MaxRowsError: The number of rows in your dataset is greater than the maximum allowed (5000). For information on how to plot larger datasets in Altair, see the documentation
alt.Chart(...)
len(temps)
8759

Aside: How Altair Encodes Data

We chose to raise a MaxRowsError for datasets larger than 5000 rows because of our observation of students using Altair, because unless you think about how your data is being represented, it’s quite easy to end up with very large notebooks inwhich performance will suffer.

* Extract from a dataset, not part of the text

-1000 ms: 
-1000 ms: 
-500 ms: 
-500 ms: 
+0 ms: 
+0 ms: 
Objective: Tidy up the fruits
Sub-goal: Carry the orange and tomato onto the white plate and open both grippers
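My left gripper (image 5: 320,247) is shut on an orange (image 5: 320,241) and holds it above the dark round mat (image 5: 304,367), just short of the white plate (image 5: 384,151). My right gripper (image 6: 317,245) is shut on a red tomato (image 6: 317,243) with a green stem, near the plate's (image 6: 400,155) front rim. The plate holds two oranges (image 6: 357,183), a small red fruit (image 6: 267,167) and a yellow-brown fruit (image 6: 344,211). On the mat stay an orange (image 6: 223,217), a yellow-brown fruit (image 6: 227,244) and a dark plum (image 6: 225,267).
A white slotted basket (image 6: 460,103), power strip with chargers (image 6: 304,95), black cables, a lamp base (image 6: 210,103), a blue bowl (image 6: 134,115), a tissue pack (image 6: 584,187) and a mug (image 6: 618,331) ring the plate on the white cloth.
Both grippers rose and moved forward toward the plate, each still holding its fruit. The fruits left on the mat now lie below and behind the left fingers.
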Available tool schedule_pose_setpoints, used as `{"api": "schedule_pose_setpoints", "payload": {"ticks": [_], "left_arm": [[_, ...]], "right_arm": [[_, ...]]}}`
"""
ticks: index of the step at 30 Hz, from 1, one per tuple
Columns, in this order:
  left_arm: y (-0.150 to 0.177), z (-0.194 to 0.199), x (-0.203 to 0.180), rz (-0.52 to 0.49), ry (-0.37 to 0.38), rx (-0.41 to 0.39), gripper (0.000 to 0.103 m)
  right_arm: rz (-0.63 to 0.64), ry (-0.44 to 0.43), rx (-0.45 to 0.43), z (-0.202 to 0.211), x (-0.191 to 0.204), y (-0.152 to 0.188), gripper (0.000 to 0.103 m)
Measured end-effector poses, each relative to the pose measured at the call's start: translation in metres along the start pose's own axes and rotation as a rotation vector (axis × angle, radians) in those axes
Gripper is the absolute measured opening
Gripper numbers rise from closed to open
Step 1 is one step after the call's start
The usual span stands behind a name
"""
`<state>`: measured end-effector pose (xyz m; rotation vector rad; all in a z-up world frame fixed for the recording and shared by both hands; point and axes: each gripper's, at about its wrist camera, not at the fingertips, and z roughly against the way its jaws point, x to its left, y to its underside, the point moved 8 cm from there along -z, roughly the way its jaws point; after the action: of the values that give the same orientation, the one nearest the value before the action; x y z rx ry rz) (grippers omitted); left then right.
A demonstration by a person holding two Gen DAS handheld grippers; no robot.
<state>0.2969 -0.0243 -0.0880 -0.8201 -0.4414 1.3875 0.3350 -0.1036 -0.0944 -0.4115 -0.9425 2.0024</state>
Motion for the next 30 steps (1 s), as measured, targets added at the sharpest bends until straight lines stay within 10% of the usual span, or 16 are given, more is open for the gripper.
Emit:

When you pass a pandas dataframe to an Altair chart, the result is that the data is converted to JSON and stored in the chart specification. This specification is then embedded in the output of your notebook, and if you make a few dozen charts this way with a large enough dataset, it can significantly slow down your machine.

So how to get around the error? A few ways:

  1. Use a smaller dataset. For example, we could use Pandas to aggregate the temperatures by day:

    import pandas as pd
    temps = temps.groupby(pd.DatetimeIndex(temps.date).date).mean().reset_index()
    
  2. Disable the MaxRowsError using

    alt.data_transformers.enable('default', max_rows=None)
    

    But note this can lead to very large notebooks if you’re not careful.

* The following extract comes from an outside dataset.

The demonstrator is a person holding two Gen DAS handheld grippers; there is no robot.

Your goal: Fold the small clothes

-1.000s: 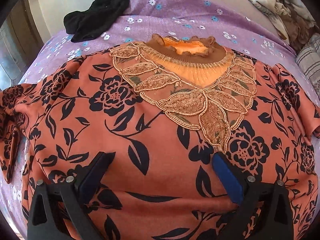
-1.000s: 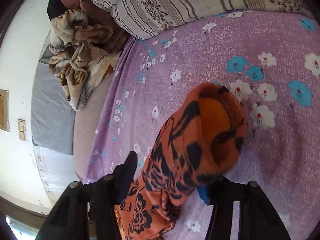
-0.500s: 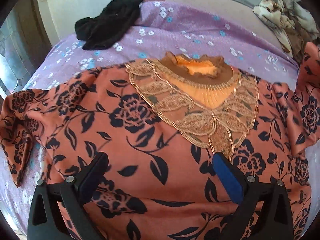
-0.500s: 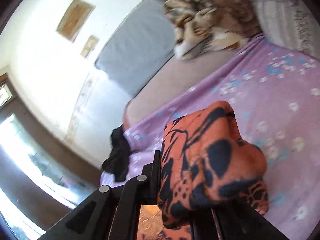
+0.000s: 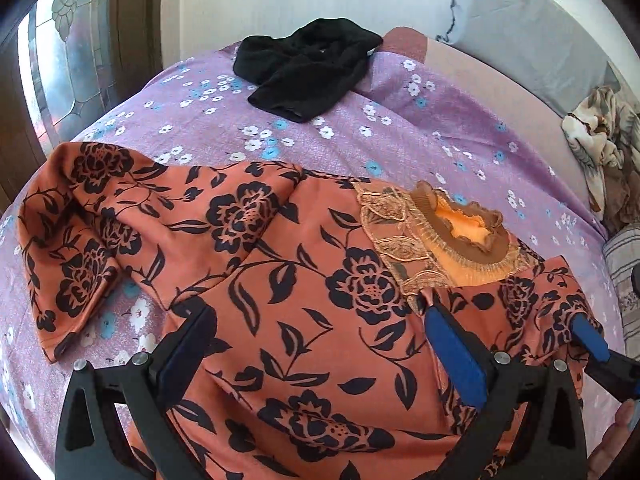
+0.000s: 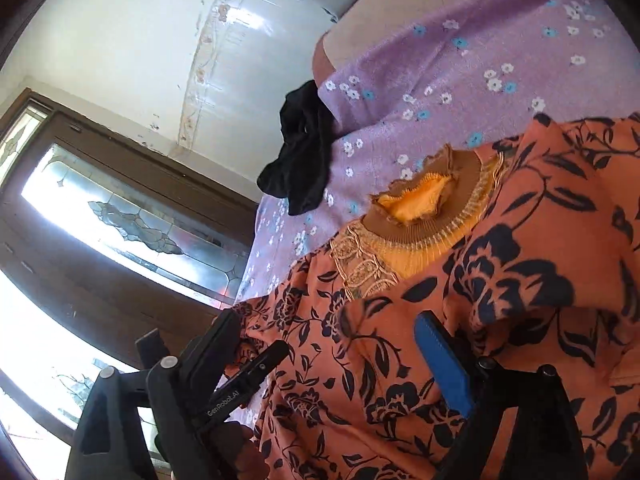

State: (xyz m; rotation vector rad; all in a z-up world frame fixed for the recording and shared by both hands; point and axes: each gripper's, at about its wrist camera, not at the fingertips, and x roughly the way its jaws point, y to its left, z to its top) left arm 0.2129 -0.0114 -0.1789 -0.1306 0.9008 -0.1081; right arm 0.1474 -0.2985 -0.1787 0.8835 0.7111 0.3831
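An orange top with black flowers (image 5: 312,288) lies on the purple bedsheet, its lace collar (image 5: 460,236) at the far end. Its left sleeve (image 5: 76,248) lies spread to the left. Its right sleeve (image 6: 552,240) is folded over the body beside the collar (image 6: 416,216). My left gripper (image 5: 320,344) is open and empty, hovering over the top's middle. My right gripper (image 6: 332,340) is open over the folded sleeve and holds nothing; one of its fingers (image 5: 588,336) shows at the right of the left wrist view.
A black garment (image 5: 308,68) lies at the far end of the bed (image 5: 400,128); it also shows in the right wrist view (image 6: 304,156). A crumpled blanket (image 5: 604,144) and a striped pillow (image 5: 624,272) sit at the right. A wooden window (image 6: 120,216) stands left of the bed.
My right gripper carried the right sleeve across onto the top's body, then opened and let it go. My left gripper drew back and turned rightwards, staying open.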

  3. Serve your data from a local threaded server. The altair data server package makes this easy.

    alt.data_transformers.enable('data_server')
    

    Note that this approach may not work on some cloud-based Jupyter notebook services.

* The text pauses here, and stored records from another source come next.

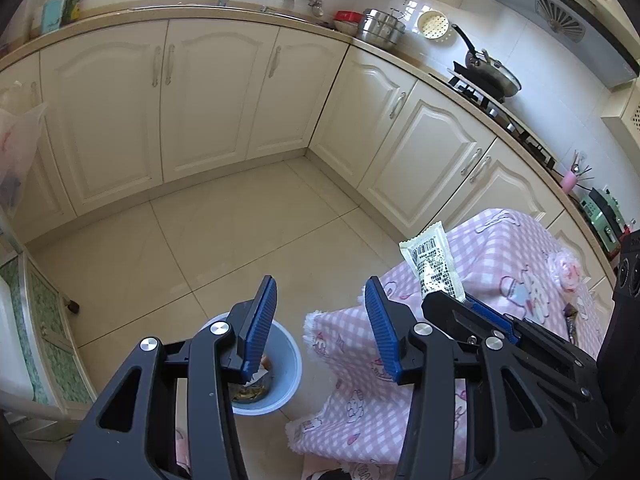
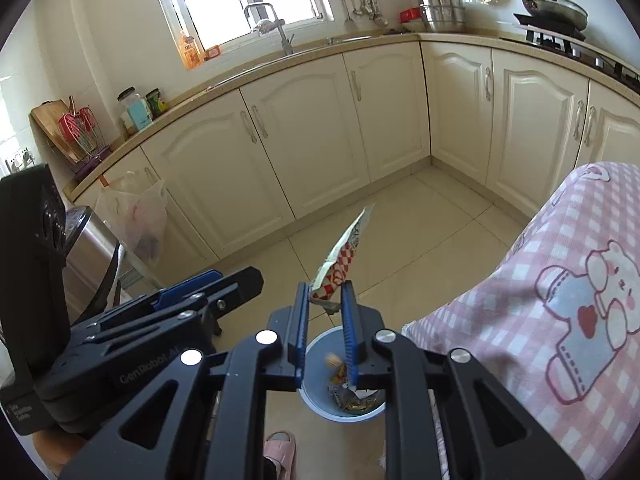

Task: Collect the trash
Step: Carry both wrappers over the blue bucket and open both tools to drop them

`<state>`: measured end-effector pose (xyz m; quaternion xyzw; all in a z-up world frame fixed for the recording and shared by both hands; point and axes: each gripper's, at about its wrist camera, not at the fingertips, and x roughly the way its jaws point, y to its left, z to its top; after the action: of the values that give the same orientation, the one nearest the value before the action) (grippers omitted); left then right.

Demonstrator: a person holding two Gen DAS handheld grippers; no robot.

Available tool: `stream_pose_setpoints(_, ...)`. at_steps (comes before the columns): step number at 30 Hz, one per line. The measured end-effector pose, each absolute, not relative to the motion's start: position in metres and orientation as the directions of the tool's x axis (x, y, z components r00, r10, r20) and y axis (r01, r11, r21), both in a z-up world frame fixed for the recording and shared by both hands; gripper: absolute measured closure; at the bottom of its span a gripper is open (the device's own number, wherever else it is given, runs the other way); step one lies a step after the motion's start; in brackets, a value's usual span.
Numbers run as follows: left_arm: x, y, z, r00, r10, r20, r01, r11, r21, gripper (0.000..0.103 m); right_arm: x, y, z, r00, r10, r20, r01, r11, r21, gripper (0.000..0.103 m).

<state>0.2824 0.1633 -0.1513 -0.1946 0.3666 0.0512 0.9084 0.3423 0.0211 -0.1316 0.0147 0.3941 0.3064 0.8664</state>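
A light-blue trash bin [image 1: 286,364] stands on the tiled floor beside the table; it holds several wrappers and also shows in the right wrist view [image 2: 320,364]. My left gripper [image 1: 324,328] is open and empty, above the bin and the table edge. My right gripper [image 2: 325,300] is shut on a snack wrapper [image 2: 344,256], red-checked on one side, held upright above the bin. In the left wrist view the same wrapper [image 1: 434,260] shows its pale printed back, sticking up from the right gripper [image 1: 466,302].
A table under a pink checked cloth [image 1: 500,264] is at the right, with a small dark wrapper [image 1: 572,316] on it. Cream cabinets [image 1: 216,92] run along the walls. A steel pedal bin [image 2: 92,252] and a hanging plastic bag [image 2: 140,216] are at the left.
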Motion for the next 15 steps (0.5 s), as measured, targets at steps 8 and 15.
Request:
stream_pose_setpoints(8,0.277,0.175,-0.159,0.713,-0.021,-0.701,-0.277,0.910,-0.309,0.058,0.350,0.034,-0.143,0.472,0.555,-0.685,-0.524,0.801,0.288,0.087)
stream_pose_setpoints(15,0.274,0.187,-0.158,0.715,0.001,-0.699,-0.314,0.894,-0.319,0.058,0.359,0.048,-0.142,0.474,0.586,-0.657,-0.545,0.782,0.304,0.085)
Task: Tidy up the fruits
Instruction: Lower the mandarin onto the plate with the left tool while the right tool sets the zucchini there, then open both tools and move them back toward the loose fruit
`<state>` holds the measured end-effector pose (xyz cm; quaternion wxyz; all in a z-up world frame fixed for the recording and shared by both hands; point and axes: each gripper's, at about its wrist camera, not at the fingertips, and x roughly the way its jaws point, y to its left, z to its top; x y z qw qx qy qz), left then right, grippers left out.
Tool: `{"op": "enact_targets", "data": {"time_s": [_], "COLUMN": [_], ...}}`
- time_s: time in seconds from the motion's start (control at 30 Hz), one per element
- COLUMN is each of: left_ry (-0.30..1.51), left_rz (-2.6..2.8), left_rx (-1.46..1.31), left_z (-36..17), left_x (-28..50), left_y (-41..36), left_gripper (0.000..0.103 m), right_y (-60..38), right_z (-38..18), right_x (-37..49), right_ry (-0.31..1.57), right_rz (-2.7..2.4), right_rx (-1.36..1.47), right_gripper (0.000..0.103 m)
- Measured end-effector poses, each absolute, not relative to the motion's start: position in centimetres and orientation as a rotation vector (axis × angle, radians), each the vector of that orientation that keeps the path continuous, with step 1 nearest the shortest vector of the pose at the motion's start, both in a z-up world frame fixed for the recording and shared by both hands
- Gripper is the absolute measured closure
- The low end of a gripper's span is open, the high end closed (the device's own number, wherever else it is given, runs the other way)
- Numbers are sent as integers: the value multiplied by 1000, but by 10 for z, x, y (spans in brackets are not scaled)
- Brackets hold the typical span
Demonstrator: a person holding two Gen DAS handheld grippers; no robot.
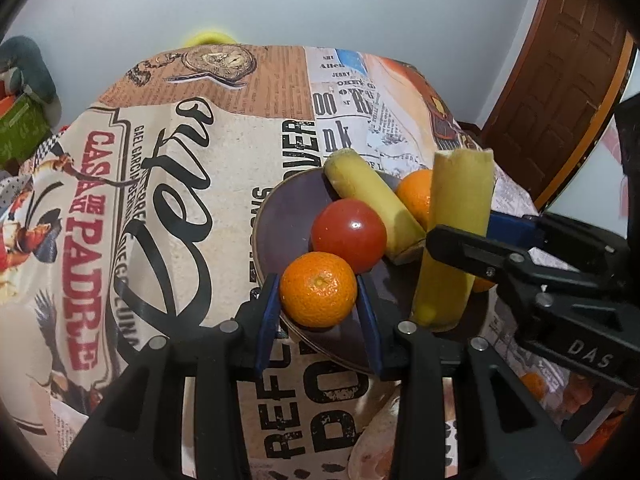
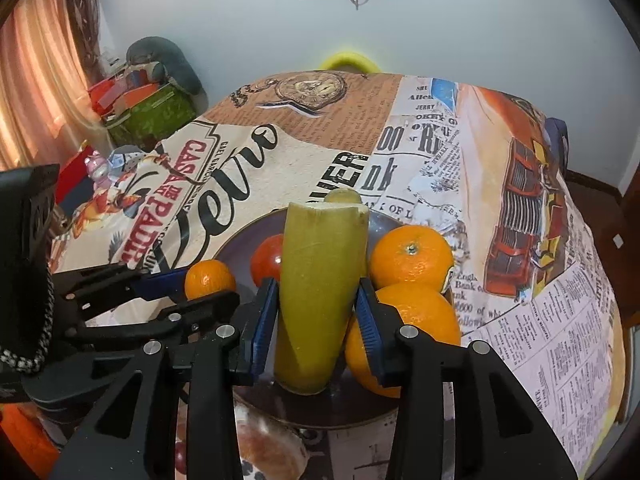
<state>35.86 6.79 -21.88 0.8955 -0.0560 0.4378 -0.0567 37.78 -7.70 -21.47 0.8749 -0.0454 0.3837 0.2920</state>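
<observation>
Between the blue pads of your right claw stands a yellow-green banana piece, clamped on both sides near its middle. Its long axis runs nearly upright, tilted slightly; the cut, pale end points up and away from the claw, and the rounded end rests down on the plate. The skin is smooth and dull yellow-green.

Your left claw holds a small orange between its pads, at the near rim of the same plate, stem scar facing the camera. Just beyond that claw sits a glossy red tomato, touching the orange. Beyond the tomato lies a second banana piece, its long axis running diagonally away to the left of the claw, cut end at the far side.

To the right of your right claw, two larger oranges sit against each other at the plate's edge, the nearer one partly hidden by the pad.

The plate is dark and round. It rests on a table covered with a newspaper-print cloth. Behind the table is a pale wall; a curtain hangs at far left, and a brown wooden door is visible from the left wrist view.
</observation>
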Motion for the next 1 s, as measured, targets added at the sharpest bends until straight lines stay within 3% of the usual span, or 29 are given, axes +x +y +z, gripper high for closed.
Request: {"op": "enact_targets", "data": {"time_s": [0.2,0.8,1.0], "left_ry": [905,819,760], "left_rz": [-129,-100,-96], "left_rx": [-111,-69,-54], "left_z": [-215,-150,-122], "left_x": [357,298,267], "left_y": [63,62,57], "left_gripper": [65,63,50], "right_y": [-80,-112,-125], "right_z": [-208,-169,-159], "right_x": [374,318,292], "right_ry": [770,713,695], "right_rz": [584,532,515], "right_rx": [-118,-118,-118], "right_gripper": [58,53,50]}}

  4. Use a URL which points to the data source. Creating a gist is a quick and easy way to store frequently used data.

We’ll do the latter here, which is the most convenient and leads to the best performance. All of the sources in vega_datasets contain a url property.

temps = data.seattle_temps.url
alt.Chart(temps).mark_line().to_dict()
{'config': {'view': {'continuousWidth': 400, 'continuousHeight': 300}},
 'data': {'url': 'https://vega.github.io/vega-datasets/data/seattle-temps.csv'},
 'mark': 'line',
 '$schema': 'https://vega.github.io/schema/vega-lite/v4.8.1.json'}

Notice that instead of including the entire dataset only the url is used.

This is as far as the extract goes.